Analysieren Sie die gewonnenen Daten mit geeigneter Software und nutzen Sie die ermittelten Retentionszeiten, um jedes Peptid in der Analyse zu finden. Berechnen Sie die OID der Isotopenverteilung für das unveränderte Protein und für die Wasserstoffaustauschexperimente, vergleichen Sie den Einbau von Deuteros des Zielproteins allein und mit einem Überschuss an Bindungspartner. Dies kann automatisch mit kommerzieller Software oder manuell mit dem Tabellenkalkulationsprogramm M erfolgen, die direkte Proteinprotein-Interaktion zwischen HS P 90 und STI one wurde durch den Vergleich der STI one Peptidspektren in Abwesenheit und Anwesenheit von HS P 90 nach Deuteriumoxid-Markierung getestet.

Das resultierende Differenzdiagramm zeigt, dass die meisten Peptide in TPR 2 A und TPR zwei B einen starken Schutz in Gegenwart von HS P 90 zeigen, was darauf hindeutet, dass diese Regionen mit HS P 90 interagieren. Der Schutz in TPR zwei A kann leicht aus der Kristallstruktur von STY one TPR two A TPR two B im Komplex mit einem HS P 90-Peptid rationalisiert werden, das entsprechend der Anzahl der Amyloid-Protonen, die vor dem DEUTERO-Einbau geschützt sind, gefärbt ist. Ein solch eindeutiger Schutz bei Protein-Protein-Wechselwirkungen wird nicht immer beobachtet.

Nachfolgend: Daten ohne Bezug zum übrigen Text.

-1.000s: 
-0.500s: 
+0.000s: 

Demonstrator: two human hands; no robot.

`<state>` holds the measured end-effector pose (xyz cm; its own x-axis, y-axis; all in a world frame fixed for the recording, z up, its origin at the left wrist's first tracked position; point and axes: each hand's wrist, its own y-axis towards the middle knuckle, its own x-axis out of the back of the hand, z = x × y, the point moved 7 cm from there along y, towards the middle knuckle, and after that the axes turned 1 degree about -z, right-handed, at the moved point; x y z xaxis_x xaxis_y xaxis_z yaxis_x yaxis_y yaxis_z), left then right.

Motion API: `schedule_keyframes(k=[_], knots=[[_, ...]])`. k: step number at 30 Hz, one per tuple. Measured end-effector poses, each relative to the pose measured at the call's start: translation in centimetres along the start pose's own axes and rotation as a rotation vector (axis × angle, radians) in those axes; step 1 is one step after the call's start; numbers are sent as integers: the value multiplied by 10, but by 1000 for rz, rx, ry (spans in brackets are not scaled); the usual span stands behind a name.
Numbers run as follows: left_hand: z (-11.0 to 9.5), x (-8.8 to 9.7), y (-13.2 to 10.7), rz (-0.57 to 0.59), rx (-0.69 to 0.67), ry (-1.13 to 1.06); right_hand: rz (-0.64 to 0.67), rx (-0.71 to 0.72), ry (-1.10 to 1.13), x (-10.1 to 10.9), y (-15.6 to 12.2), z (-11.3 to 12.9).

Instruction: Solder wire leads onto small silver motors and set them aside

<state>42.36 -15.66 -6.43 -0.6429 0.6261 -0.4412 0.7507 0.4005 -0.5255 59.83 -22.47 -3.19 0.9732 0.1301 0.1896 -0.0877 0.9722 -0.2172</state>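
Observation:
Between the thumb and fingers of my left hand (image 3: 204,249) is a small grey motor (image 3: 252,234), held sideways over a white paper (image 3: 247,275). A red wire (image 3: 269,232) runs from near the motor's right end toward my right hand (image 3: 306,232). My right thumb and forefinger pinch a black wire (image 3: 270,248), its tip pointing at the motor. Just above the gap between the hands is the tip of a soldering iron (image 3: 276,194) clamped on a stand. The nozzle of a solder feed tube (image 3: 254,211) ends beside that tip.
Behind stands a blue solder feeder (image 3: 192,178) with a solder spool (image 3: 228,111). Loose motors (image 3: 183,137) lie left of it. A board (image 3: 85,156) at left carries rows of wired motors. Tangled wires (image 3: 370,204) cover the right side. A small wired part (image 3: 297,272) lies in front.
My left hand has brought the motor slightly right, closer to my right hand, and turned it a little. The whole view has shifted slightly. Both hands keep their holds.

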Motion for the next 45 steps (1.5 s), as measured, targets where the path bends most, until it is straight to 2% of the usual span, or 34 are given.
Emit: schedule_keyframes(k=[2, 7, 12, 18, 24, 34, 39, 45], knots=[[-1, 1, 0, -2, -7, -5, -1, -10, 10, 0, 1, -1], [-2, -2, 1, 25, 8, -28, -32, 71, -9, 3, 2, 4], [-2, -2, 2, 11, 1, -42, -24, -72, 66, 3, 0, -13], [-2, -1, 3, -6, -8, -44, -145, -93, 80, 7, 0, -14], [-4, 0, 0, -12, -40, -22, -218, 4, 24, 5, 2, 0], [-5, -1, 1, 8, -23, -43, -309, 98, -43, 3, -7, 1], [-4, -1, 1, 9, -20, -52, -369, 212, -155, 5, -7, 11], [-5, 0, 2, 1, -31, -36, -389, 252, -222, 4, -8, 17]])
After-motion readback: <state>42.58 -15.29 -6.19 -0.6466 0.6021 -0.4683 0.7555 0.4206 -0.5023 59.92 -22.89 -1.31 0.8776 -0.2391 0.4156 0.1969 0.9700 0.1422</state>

Der Schutz in HSP 90 in Gegenwart von STI one ist nicht so ausgeprägt und nicht so lokalisiert wie bei STI one. Alle Peptide zeigen einen leicht erhöhten Schutz vor dem Einbau von Deutero. Hier ist eine Cartoon-Darstellung der Hefe HS P 90 dargestellt, die entsprechend der Anzahl der Amli-Protonen gefärbt ist, die vor dem Einbau von Deuteronen geschützt sind, STY one stabilisiert HS P 90 global, da keine Region des Proteins mehr Flexibilität in ihrer Gegenwart zeigt.

Es ist nicht klar, ob dieser verminderte Deuteroneneinbau auf eine direkte Wechselwirkung mit dem Gerstenkorn oder auf allosterische Effekte zurückzuführen ist. Bei der Bestätigung der kontinuierlichen Markierung von HSP 90 wurden Wasserstoffaustausch und Massenspektrometrie eingesetzt, um die Dynamik verschiedener Proteinregionen zu untersuchen. Hier sind die Spektren der Peptide 43 bis 62 aus der Nukleotidbindungsdomäne von HSP 90 dargestellt.

In Gegenwart und Abwesenheit von STI one zeigen die Peptidspektren einen zeitabhängigen Einbau von Deuterium, der mit längerer Inkubation zunimmt. Der Schutzgrad ändert sich während der Inkubationszeit, wobei sich bei kürzeren Inkubationszeiten ein größerer Unterschied und bei längsten Zeitpunkten fast ähnliche Wechselkurse zeigen. Dies deutet auf einen geringeren Grad der Stabilisierung oder einen Bereich dynamischer Wechselwirkungen mit häufiger Dissoziation und Sossoziation hin.

Wenn Sie dieses Verfahren versuchen, ist es wichtig, daran zu denken, die Bedingungen akribisch konstant zu halten und alles bereit zu haben, bevor Sie mit der Austauschreaktion beginnen. Im Anschluss an dieses Verfahren können andere Methoden verwendet werden, um zusätzliche Fragen wie die Position von Interaktionsstellen in Proteinkomplexen zu beantworten.